• Description of the task: Go line by line through the listing below and copy those that hold "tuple".

• Records to use:

==========

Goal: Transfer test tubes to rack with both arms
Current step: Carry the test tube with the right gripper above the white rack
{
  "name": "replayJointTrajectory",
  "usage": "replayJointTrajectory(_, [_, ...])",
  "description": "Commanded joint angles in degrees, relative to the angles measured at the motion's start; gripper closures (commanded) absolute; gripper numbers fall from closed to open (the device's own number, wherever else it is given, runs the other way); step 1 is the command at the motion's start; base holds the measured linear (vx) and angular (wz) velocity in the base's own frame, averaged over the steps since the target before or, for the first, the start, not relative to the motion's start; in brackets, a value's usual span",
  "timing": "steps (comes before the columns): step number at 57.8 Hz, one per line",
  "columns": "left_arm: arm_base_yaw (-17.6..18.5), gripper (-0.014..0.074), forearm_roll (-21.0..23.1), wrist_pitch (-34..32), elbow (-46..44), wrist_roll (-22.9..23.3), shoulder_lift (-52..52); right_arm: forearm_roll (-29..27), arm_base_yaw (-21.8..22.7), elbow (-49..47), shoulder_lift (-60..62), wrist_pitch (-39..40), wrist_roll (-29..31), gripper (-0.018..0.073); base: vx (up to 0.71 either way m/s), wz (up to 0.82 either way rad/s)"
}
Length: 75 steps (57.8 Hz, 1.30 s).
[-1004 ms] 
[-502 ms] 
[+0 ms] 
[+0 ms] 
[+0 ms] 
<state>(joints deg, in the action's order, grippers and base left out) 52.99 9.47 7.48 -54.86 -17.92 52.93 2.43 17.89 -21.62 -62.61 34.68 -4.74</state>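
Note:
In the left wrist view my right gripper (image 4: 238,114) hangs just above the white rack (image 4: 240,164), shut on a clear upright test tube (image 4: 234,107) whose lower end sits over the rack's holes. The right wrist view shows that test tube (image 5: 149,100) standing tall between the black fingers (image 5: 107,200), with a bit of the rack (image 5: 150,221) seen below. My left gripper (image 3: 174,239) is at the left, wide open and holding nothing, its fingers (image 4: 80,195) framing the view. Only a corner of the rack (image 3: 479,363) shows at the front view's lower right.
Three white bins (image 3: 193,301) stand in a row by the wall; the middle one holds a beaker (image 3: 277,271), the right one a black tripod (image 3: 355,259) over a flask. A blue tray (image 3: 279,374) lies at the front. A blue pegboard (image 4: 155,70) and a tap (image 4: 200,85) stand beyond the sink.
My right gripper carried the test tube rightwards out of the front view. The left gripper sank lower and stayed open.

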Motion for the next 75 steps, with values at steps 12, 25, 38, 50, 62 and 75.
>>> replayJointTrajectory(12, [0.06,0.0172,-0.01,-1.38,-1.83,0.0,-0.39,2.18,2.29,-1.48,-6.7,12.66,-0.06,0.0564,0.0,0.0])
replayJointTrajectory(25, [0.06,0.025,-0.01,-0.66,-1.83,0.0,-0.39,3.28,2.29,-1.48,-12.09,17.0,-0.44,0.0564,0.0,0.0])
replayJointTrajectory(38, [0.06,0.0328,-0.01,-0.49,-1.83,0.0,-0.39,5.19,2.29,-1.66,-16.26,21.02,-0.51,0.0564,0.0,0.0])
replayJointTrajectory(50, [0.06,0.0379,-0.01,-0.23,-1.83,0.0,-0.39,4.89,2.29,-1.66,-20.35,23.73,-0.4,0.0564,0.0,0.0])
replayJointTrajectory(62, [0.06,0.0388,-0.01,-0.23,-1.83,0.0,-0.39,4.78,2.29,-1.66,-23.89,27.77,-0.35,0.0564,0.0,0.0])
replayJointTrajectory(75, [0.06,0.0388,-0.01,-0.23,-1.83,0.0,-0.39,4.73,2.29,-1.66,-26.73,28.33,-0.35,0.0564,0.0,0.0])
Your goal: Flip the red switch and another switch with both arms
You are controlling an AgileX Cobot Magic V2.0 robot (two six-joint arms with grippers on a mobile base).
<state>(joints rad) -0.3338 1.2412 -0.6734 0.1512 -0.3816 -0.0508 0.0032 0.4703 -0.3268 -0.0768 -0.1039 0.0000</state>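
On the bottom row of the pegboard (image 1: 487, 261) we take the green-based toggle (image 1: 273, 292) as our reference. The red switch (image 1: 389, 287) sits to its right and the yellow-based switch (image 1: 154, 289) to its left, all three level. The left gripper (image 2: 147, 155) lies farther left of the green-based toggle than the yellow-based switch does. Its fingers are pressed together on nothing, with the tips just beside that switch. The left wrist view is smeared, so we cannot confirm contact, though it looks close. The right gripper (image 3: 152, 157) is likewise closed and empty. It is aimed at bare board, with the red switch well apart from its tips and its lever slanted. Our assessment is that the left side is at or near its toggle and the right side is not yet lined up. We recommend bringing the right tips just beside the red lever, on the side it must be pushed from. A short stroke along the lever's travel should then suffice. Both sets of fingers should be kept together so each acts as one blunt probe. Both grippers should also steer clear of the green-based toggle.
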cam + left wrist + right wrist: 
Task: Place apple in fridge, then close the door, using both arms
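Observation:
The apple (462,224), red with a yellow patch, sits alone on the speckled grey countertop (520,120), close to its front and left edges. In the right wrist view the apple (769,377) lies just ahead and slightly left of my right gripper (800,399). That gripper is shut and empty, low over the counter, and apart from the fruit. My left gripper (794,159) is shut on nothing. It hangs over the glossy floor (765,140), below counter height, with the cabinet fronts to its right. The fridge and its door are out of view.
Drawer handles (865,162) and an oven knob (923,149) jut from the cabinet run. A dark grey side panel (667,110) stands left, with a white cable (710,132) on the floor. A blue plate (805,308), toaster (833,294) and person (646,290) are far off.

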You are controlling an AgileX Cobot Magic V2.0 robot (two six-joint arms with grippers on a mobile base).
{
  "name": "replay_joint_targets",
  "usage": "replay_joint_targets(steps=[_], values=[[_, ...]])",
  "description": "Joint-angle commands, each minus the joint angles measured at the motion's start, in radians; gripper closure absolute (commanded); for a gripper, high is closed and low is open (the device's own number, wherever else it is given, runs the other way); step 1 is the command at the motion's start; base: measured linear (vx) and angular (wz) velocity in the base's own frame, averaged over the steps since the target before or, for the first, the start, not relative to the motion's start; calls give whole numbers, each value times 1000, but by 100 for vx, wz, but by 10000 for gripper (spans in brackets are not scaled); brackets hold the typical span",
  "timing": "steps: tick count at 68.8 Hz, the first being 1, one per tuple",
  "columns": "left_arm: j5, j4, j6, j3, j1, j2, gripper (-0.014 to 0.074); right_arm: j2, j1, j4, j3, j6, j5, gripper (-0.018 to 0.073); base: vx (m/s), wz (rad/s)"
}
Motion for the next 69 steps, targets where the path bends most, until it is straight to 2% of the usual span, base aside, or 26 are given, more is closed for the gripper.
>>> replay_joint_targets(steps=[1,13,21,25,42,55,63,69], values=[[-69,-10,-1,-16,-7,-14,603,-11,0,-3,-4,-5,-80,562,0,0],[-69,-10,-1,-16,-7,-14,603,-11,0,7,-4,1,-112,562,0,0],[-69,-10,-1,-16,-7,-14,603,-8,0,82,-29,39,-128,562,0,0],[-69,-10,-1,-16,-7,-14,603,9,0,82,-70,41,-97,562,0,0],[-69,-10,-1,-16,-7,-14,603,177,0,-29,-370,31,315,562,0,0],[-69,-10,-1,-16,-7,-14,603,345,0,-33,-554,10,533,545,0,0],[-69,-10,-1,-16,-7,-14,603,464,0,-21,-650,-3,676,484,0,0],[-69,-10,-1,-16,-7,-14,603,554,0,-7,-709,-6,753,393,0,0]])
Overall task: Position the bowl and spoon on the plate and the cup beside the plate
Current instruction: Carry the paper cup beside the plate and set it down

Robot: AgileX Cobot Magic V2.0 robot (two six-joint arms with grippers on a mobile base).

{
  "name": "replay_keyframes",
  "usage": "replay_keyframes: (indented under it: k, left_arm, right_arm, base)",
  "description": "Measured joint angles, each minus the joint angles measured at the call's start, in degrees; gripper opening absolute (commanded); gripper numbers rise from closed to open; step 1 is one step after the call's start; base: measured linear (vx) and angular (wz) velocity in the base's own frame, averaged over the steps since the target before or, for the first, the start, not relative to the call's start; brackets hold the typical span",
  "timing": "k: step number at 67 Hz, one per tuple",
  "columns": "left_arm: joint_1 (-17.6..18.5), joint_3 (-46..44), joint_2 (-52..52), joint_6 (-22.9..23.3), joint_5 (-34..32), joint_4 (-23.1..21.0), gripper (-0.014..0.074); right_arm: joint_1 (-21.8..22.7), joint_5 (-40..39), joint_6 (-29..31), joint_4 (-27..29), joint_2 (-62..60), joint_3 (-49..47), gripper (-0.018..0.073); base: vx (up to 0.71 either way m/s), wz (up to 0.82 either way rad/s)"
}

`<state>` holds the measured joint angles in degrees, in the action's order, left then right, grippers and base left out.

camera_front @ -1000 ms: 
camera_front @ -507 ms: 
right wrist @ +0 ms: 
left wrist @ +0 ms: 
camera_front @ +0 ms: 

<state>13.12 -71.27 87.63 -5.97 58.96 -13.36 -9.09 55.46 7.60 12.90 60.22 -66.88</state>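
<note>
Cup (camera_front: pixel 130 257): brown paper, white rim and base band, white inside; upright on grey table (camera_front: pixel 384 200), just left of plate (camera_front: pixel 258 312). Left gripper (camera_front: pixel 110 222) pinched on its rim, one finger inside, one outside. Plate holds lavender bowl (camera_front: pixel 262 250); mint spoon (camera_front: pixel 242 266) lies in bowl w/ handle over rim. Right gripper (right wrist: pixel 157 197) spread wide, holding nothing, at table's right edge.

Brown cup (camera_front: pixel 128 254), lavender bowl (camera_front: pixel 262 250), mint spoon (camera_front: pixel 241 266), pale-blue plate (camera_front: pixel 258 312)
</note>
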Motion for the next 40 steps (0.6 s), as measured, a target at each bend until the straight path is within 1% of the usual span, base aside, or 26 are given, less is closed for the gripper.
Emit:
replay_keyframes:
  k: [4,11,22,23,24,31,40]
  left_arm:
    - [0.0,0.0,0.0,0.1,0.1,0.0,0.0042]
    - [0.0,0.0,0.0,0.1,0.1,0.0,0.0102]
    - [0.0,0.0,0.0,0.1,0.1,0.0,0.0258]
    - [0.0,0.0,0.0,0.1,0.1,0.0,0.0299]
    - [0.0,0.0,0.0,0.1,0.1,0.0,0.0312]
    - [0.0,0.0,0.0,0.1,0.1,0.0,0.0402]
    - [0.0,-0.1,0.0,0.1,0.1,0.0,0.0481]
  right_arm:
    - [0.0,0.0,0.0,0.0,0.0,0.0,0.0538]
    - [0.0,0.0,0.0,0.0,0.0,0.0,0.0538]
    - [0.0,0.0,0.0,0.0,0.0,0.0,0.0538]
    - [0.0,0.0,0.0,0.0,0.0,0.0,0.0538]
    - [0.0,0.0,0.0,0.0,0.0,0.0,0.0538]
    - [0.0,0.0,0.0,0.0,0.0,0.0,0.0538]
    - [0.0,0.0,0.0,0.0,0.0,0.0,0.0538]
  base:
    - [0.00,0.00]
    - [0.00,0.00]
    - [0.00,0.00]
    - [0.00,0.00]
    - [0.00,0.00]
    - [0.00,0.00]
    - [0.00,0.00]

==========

• Answer space:
  "timing": "steps: tick count at 68.8 Hz, the first being 1, one per tuple",
  "timing": "k: step number at 67 Hz, one per tuple",

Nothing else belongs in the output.